Le 31 mai 2016 pendant la manifestation contre la Loi travail. C'est ce jour-là qu'un syndicaliste aurait été frappé à terre, par un policier. / © PHOTOPQR/OUEST FRANCE/MAXPPP
Le 31 mai 2016 pendant la manifestation contre la Loi travail. C'est ce jour-là qu'un syndicaliste aurait été frappé à terre, par un policier. / © PHOTOPQR/OUEST FRANCE/MAXPPP

Un policier, responsable de la Compagnie départementale d'intervention de Rennes, a été mis en examen pour violence par personne dépositaire de l'autorité publique pour avoir frappé un syndicaliste lors d'une manifestation en 2016, a-t-on appris de sources concordantes.

Par AFP


Le policier rennais est suspecté d'avoir frappé un membre du syndicat Sud Santé sociaux alors qu'il était à terre, lors d'une manifestation contre la loi Travail le 31 mars 2016. Une vidéo amateur, filmée depuis un balcon, montre en effet deux policiers frappant de plusieurs coups de pieds et de matraque la victime à terre. "Sur les deux auteurs, on n'en a qu'un seul. Bizarrement, personne n'est capable d'identifier le deuxième", a commenté Me Olivier Pacheu, avocat de la victime.
 
Une enquête ouverte par le parquet de Rennes avait été classée sans suite en mai 2017 "après analyse des textes et de la doctrine d'emploi de la force". Le syndicaliste avait alors déposé plainte avec constitution de partie civile.
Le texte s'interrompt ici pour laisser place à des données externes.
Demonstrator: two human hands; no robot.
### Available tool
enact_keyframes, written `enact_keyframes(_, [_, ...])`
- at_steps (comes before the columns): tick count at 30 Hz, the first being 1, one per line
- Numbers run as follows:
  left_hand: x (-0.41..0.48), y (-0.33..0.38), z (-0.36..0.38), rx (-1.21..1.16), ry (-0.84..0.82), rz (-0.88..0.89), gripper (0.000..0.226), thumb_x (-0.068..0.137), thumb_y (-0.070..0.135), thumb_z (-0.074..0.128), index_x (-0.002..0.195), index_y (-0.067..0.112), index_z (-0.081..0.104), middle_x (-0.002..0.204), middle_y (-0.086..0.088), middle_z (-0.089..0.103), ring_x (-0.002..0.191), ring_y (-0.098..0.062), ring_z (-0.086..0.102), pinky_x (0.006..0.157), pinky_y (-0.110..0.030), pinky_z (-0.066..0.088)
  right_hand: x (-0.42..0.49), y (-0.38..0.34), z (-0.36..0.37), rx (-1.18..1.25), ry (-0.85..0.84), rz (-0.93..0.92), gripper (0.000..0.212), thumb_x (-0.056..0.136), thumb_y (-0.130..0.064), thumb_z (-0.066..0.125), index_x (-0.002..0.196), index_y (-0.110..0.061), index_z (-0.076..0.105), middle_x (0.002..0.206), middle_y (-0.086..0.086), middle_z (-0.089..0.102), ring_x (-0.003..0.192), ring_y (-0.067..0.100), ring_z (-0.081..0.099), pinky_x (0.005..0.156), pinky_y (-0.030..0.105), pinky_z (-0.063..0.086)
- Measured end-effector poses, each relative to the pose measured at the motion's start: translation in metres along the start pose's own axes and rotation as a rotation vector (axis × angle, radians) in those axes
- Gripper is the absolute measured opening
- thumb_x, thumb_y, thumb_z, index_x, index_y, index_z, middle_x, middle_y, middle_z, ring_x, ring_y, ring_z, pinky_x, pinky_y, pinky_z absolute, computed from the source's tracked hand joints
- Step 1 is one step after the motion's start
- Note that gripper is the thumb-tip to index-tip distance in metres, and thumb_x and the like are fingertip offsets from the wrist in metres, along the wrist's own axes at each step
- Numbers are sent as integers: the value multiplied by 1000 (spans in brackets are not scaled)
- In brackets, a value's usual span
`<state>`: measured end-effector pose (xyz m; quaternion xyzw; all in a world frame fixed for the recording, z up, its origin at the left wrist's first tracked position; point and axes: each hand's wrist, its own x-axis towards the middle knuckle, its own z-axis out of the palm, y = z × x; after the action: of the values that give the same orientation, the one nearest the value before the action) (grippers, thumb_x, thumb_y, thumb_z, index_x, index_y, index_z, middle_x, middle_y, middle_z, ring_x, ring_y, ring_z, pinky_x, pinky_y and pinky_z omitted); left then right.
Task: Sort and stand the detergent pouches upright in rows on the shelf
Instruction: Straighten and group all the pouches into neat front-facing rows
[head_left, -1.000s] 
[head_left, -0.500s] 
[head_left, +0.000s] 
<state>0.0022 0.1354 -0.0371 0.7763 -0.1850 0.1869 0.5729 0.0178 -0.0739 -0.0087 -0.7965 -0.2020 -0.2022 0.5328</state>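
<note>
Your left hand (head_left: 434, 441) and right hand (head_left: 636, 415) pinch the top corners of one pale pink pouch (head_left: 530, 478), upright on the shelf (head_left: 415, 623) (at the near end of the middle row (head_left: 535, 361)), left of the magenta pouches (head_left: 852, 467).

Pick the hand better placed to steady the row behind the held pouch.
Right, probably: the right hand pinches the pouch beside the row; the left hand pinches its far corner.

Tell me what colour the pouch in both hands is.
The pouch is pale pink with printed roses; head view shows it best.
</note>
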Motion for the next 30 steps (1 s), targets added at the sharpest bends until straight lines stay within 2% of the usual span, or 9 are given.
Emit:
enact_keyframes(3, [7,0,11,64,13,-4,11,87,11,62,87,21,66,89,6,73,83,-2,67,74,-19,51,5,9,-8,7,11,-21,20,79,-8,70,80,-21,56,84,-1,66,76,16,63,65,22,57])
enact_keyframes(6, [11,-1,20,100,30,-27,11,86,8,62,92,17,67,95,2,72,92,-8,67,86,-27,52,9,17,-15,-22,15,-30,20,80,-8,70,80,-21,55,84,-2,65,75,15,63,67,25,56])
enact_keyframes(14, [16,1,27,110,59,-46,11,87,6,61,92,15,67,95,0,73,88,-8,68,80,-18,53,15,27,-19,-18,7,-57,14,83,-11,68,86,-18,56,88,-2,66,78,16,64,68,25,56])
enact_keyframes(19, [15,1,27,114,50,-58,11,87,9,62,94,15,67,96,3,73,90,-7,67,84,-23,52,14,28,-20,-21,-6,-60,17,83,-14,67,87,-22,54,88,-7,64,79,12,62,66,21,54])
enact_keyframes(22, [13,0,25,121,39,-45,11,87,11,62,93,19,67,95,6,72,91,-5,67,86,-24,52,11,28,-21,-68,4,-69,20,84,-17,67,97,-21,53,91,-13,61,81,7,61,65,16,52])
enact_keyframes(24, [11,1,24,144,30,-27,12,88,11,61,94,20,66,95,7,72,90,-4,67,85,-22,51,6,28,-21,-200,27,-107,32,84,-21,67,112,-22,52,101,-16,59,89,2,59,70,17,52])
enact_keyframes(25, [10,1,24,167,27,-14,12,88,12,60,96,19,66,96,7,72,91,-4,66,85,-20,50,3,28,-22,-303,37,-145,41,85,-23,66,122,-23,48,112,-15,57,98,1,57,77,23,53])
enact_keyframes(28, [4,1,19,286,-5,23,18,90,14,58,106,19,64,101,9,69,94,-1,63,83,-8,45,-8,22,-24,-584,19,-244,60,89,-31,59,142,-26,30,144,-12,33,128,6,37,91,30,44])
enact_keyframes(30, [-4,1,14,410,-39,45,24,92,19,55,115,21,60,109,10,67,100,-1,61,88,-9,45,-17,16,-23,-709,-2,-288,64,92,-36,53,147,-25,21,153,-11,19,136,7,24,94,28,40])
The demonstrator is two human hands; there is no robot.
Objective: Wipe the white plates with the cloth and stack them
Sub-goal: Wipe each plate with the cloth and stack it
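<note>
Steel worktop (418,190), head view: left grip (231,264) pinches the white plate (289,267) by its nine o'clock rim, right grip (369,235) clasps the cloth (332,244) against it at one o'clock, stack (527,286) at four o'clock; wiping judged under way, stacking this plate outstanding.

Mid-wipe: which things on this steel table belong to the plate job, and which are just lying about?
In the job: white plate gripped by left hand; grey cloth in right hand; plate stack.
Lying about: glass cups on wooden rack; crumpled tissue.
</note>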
Le policier a été mis en examen et le juge d'instruction a notifié la fin de l'information aux parties le 24 septembre, délai à partir duquel le parquet dispose en théorie de trois mois pour adresser ses réquisitions, aux fins de non lieu ou de renvoi en correctionnelle.  

"Le fonctionnaire de police prendra ses responsabilités s'il doit les prendre", a déclaré à l'AFP Frédéric Birrien, avocat du policier, en évoquant un "maintien de l'ordre particulièrement tendu et difficile". "Le juge devra estimer si les coups étaient légitimes, proportionnés et chronologiquement nécessaires", a-t-il ajouté.
 

Poursuivi pour violences sur personne dépositaire de l'autorité publique à la suite de cette manifestation, le syndicaliste retraité, âgé de 65 ans, avait été relaxé pour ces faits en appel. Il avait en revanche été condamné à 600 euros d'amende pour "participation avec arme à un attroupement" et "refus se soumettre à un prélèvement ADN".

Interrogé, le parquet de Rennes n'a pas fait de commentaire.